| Your instructions |
In the material below, the lines from the one containing "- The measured" through the one containing "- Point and" are to be given again exactly, ends included, and no others.

#####

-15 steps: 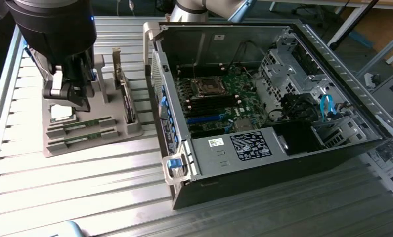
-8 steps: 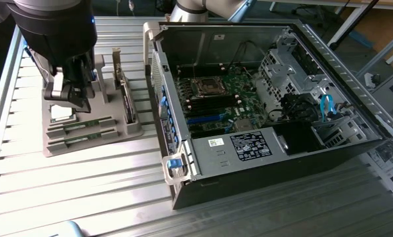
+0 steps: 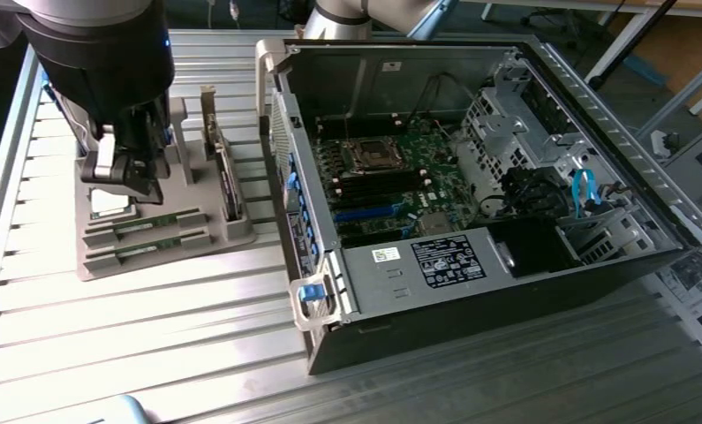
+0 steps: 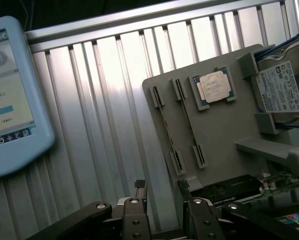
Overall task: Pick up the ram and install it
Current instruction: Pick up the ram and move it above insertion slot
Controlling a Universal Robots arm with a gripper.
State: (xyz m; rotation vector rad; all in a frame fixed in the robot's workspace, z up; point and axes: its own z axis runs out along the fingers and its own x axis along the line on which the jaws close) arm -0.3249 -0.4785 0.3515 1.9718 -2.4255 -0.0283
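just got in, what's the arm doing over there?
The arm's gripper hangs open and empty above the grey parts tray. Both ram sticks sit in their tray slots, not yet picked up. The open PC case stands beside the tray.

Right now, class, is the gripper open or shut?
Open: the gripper has its fingertips apart, nothing between them.
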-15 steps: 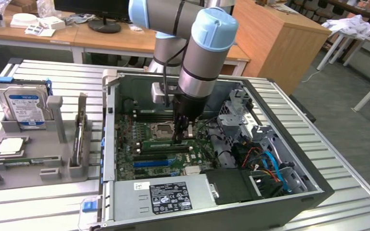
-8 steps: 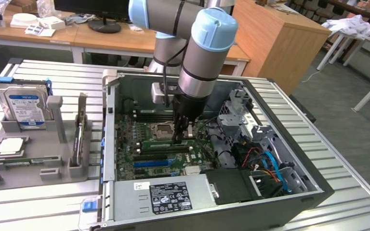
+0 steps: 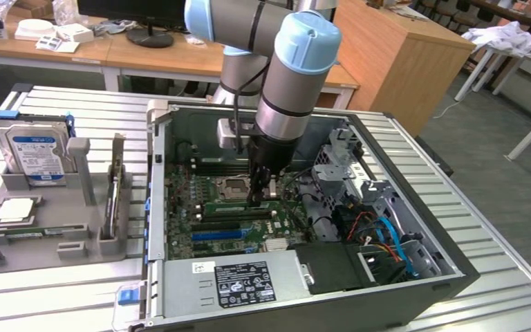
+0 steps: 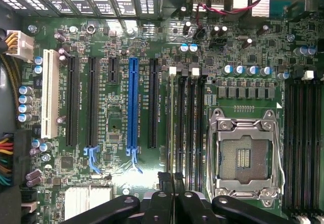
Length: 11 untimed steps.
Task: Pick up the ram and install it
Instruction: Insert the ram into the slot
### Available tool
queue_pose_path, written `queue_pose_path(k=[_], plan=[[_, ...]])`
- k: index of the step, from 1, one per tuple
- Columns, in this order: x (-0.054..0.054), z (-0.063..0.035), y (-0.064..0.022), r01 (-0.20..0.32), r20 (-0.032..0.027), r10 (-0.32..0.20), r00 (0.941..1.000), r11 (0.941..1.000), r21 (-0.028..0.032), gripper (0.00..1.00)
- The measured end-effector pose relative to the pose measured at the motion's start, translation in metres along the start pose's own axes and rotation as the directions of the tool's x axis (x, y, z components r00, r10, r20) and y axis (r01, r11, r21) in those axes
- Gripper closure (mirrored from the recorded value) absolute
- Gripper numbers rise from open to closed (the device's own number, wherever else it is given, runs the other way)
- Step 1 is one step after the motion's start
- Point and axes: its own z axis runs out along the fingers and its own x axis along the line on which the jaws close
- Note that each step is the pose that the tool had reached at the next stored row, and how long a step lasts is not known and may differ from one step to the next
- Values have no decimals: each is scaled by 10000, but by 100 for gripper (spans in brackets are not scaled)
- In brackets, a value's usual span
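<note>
Clenched on the long flat green ram stick [image 3: 235,205], my black gripper [image 4: 173,181] holds it at black memory slots [image 4: 191,125] inside the open dark computer case [image 3: 390,304].

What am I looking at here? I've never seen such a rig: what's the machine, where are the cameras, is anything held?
The machine is a robot arm reaching down into an open computer case lying on a metal table. One picture comes from a camera off the arm; the other from one on its wrist, looking down at the circuit board. At the exterior view's left a grey tray holds a hard drive. The gripper is shut on a thin green memory stick at the slots beside the processor socket.
</note>
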Motion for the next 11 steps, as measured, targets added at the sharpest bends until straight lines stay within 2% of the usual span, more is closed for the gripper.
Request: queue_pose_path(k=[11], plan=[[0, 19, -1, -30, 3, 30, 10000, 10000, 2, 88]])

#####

| Reply |
- The measured end-effector pose relative to the pose measured at the motion's start, translation in metres along the start pose's own axes and rotation as the directions of the tool's x axis (x, y, z components r00, r10, r20) and y axis (r01, r11, r21) in those axes
- Gripper closure (mirrored from the recorded value) absolute
- Gripper numbers rise from open to closed (the device's own number, wherever else it is given, runs the other way)
- Step 1 is one step after the motion's start
- Point and axes: its own z axis runs out along the fingers and its own x axis along the line on which the jaws close

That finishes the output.